Cocktail hour comes around once a day on Cape Cod. Chances are, when Henry Bender, my professor friend from the Hill School in Potts town Pennsylvania, shows up for a glass of wine, we will somehow wander into discussions about antiquities such as the one that triggered a starting place for my novel “Archimedes’ Claw”.
As predictable on a recent visit, the professor made another contribution to my knowledge. “Ted, have you heard of the Antikythera Shipwreck?” He started with a question. Of course I hadn’t and he was there to share the details.
Apparently from sources in a museum in Athens, Greece the Antikythera Shipwreck was discovered in deep waters northwest of the Greek island of Crete. The discovery was made in 1900 by a team of sponge divers. At the time the wreckage was 60 meters down. Many artifacts were immediately taken from the ship including a bronze arm of a statue. Archaeologists worked the site through 1902 until the deaths of several divers occurred from the bends.

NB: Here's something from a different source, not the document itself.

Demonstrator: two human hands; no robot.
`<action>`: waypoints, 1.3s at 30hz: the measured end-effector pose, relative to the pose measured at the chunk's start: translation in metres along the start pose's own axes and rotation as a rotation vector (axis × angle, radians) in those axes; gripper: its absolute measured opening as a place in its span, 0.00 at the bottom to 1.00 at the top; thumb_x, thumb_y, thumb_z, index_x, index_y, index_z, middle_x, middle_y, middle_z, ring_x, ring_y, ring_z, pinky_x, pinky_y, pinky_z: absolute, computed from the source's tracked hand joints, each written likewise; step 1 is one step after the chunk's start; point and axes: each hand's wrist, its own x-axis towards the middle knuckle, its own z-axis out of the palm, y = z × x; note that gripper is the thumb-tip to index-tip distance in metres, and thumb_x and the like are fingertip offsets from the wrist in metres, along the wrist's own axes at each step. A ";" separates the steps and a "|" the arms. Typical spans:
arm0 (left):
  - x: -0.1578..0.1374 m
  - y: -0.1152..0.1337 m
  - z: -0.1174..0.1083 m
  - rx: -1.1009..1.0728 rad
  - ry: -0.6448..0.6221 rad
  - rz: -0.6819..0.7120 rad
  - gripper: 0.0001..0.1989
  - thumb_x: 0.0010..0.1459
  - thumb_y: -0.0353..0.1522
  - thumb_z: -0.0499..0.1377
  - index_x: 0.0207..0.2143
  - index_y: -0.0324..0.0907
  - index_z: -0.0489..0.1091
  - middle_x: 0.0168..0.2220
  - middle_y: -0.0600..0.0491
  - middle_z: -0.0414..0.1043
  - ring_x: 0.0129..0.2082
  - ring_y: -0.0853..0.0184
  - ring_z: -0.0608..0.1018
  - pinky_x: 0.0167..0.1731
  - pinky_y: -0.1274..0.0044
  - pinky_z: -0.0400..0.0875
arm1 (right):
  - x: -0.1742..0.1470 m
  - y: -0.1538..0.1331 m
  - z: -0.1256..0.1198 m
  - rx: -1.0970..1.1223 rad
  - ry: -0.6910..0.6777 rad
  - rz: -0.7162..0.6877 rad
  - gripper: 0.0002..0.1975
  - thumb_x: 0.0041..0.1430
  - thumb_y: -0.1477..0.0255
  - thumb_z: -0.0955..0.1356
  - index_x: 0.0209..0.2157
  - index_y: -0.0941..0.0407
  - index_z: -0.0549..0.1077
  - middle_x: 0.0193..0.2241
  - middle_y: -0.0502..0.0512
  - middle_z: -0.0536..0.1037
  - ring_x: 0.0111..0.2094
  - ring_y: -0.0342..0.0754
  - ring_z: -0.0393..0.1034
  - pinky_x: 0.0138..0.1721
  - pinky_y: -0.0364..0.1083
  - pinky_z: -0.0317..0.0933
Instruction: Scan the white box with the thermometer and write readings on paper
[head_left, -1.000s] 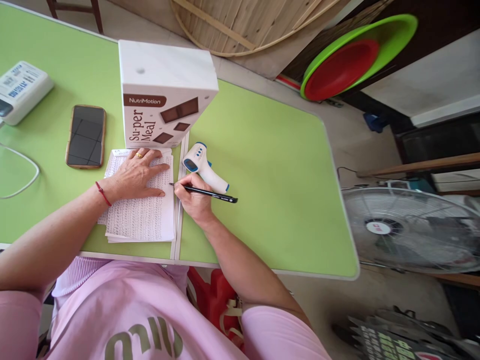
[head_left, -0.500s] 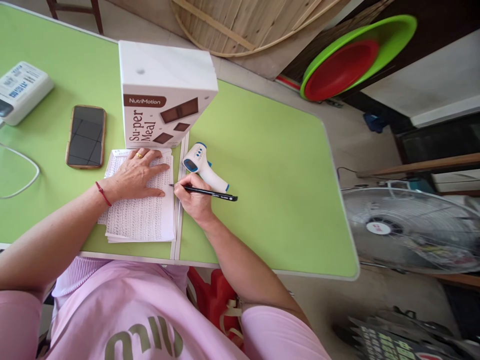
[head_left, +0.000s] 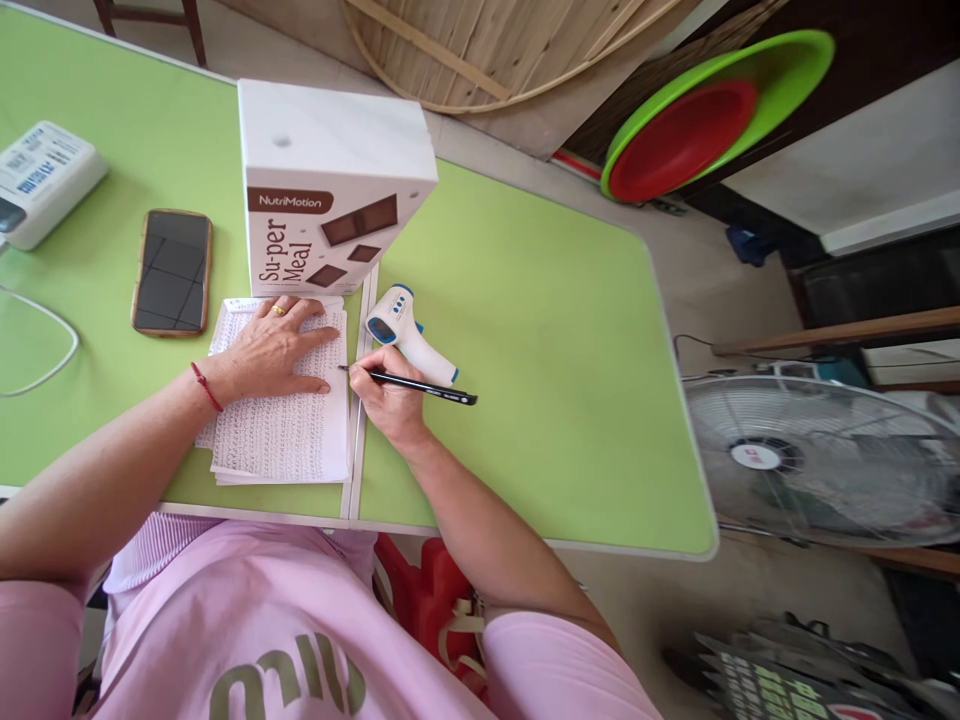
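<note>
My left hand [head_left: 283,350] lies flat with fingers spread on a stack of paper sheets [head_left: 281,445] covered in rows of handwriting. Pinched in my right hand [head_left: 391,400] is a black pen [head_left: 431,386], its tip at the right edge of the top sheet. Just beyond the right hand, a white and blue infrared thermometer [head_left: 411,335] rests on the table. Directly behind the sheets stands a white NutriMotion box [head_left: 322,190]. A smartphone [head_left: 174,272] in a brown-edged case lies to the left of the papers.
The green folding table [head_left: 555,380] has a metal seam beside the papers. A white device [head_left: 49,185] with a cable [head_left: 64,360] sits at far left. A fan [head_left: 757,455] stands off the table's right side; green and red basins [head_left: 615,150] lean behind.
The pen tip has shifted very slightly at the sheet's right edge. My left hand, the papers and the other things on the table stay in place.
</note>
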 end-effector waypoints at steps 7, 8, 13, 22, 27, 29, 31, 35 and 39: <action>0.000 0.000 0.002 0.053 0.002 0.012 0.34 0.67 0.51 0.70 0.68 0.45 0.75 0.69 0.35 0.68 0.64 0.38 0.70 0.66 0.49 0.66 | 0.000 0.000 0.001 -0.023 0.003 0.008 0.12 0.63 0.64 0.70 0.27 0.50 0.68 0.21 0.46 0.74 0.23 0.45 0.66 0.28 0.46 0.66; 0.001 0.000 0.002 0.049 -0.001 0.009 0.34 0.67 0.51 0.71 0.68 0.44 0.75 0.69 0.35 0.68 0.65 0.37 0.70 0.66 0.49 0.66 | 0.000 -0.001 0.001 -0.024 0.007 0.001 0.11 0.63 0.64 0.69 0.27 0.50 0.68 0.21 0.46 0.74 0.23 0.45 0.66 0.28 0.46 0.66; 0.000 0.000 0.001 -0.009 0.016 0.006 0.34 0.66 0.49 0.73 0.68 0.44 0.76 0.69 0.34 0.68 0.65 0.35 0.70 0.67 0.47 0.65 | 0.000 -0.001 0.000 -0.027 0.005 0.009 0.12 0.63 0.63 0.70 0.27 0.50 0.68 0.21 0.46 0.74 0.23 0.45 0.66 0.27 0.45 0.66; 0.000 -0.002 0.002 0.050 0.018 0.018 0.33 0.67 0.50 0.71 0.68 0.45 0.75 0.69 0.36 0.68 0.64 0.39 0.70 0.66 0.50 0.66 | 0.002 -0.002 -0.005 -0.023 0.101 -0.043 0.13 0.68 0.62 0.69 0.29 0.49 0.69 0.22 0.45 0.74 0.23 0.45 0.68 0.27 0.46 0.67; 0.000 -0.001 0.001 0.055 0.011 0.020 0.34 0.67 0.50 0.71 0.68 0.44 0.75 0.68 0.35 0.68 0.64 0.38 0.70 0.66 0.50 0.66 | 0.005 0.001 -0.016 -0.136 0.129 -0.208 0.09 0.74 0.62 0.68 0.41 0.50 0.78 0.31 0.50 0.82 0.29 0.48 0.77 0.34 0.48 0.75; 0.000 -0.002 0.002 0.061 0.015 0.022 0.34 0.67 0.50 0.71 0.68 0.44 0.75 0.68 0.35 0.68 0.64 0.39 0.71 0.66 0.50 0.66 | 0.006 0.004 -0.020 -0.212 0.054 -0.291 0.08 0.75 0.65 0.68 0.44 0.50 0.81 0.36 0.54 0.84 0.36 0.51 0.81 0.40 0.51 0.79; -0.001 -0.003 0.004 0.062 0.024 0.034 0.34 0.67 0.50 0.71 0.67 0.42 0.75 0.68 0.34 0.68 0.64 0.38 0.71 0.66 0.50 0.67 | 0.006 0.007 -0.023 -0.316 -0.027 -0.344 0.11 0.76 0.69 0.66 0.47 0.50 0.82 0.39 0.57 0.84 0.40 0.53 0.82 0.44 0.54 0.79; -0.002 -0.005 0.004 -0.017 0.140 0.084 0.27 0.71 0.46 0.67 0.63 0.39 0.75 0.62 0.36 0.74 0.60 0.44 0.77 0.62 0.53 0.73 | 0.005 0.012 -0.026 -0.495 -0.144 -0.395 0.19 0.78 0.76 0.61 0.54 0.53 0.83 0.42 0.62 0.83 0.43 0.55 0.79 0.45 0.56 0.79; -0.004 -0.005 -0.003 -0.169 0.563 0.004 0.10 0.78 0.38 0.55 0.47 0.42 0.72 0.47 0.43 0.76 0.45 0.58 0.80 0.46 0.65 0.79 | 0.003 0.016 -0.024 -0.563 -0.204 -0.472 0.21 0.77 0.80 0.60 0.54 0.57 0.83 0.41 0.64 0.82 0.41 0.56 0.77 0.43 0.56 0.79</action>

One large piece of rock retrieved from the wreckage had a gearwheel embedded in it. This fragment was originally thought to be representative of one of the first mechanized clocks. Subsequent research including gamma-ray imaging revealed it to be the world’s oldest known analog computer. Now known as the “Antikythera Mechanism”.
Rob S Rice, in a paper published in 1995 for the USNA Eleventh Naval History Symposium, speculates that this type of mechanism was a navigational calendar or computer that may have dated to the time of Archimedes. In fact he states in his paper,”The Roman Cicero reports that the General Marcellus prized an orrery, or analog planetarium, of Archimedes’ more than any other booty from the fall of Syracuse”.
Indeed carbon dating from one plank of the hull of the wreck indicates the year 220 B.C.
Later scholars suggest that the real date of origin of the Antikythera mechanism was 87 B.C.Regardless of the origins of this particular artifact the evidence points to a high level of scientific and engineering achievement by the Greek civilization of that time.
In modern times, the famous “Jacques Cousteau recovered Pergamese coins from about 86–67 BC, which with Ephesian coins of 70–60 BC reinforces a view that this had been a treasure ship on its way to Rome including booty from Pergamon (circa 84 BC) after the First Mithradatic War”. The evidence suggests the ship was Roman merchant ship of some 300 tons. It sunk on a well-used trade route from the Eastern to the Western Mediterranean.”The wreck and its contents are consistent with a date of 80–50 BC.”
Timing is everything! Which is one of the themes of my novel Archimedes’ Claw. I look forward to hearing more about antiquities from my colleague and mentor, Henry Bender PhD.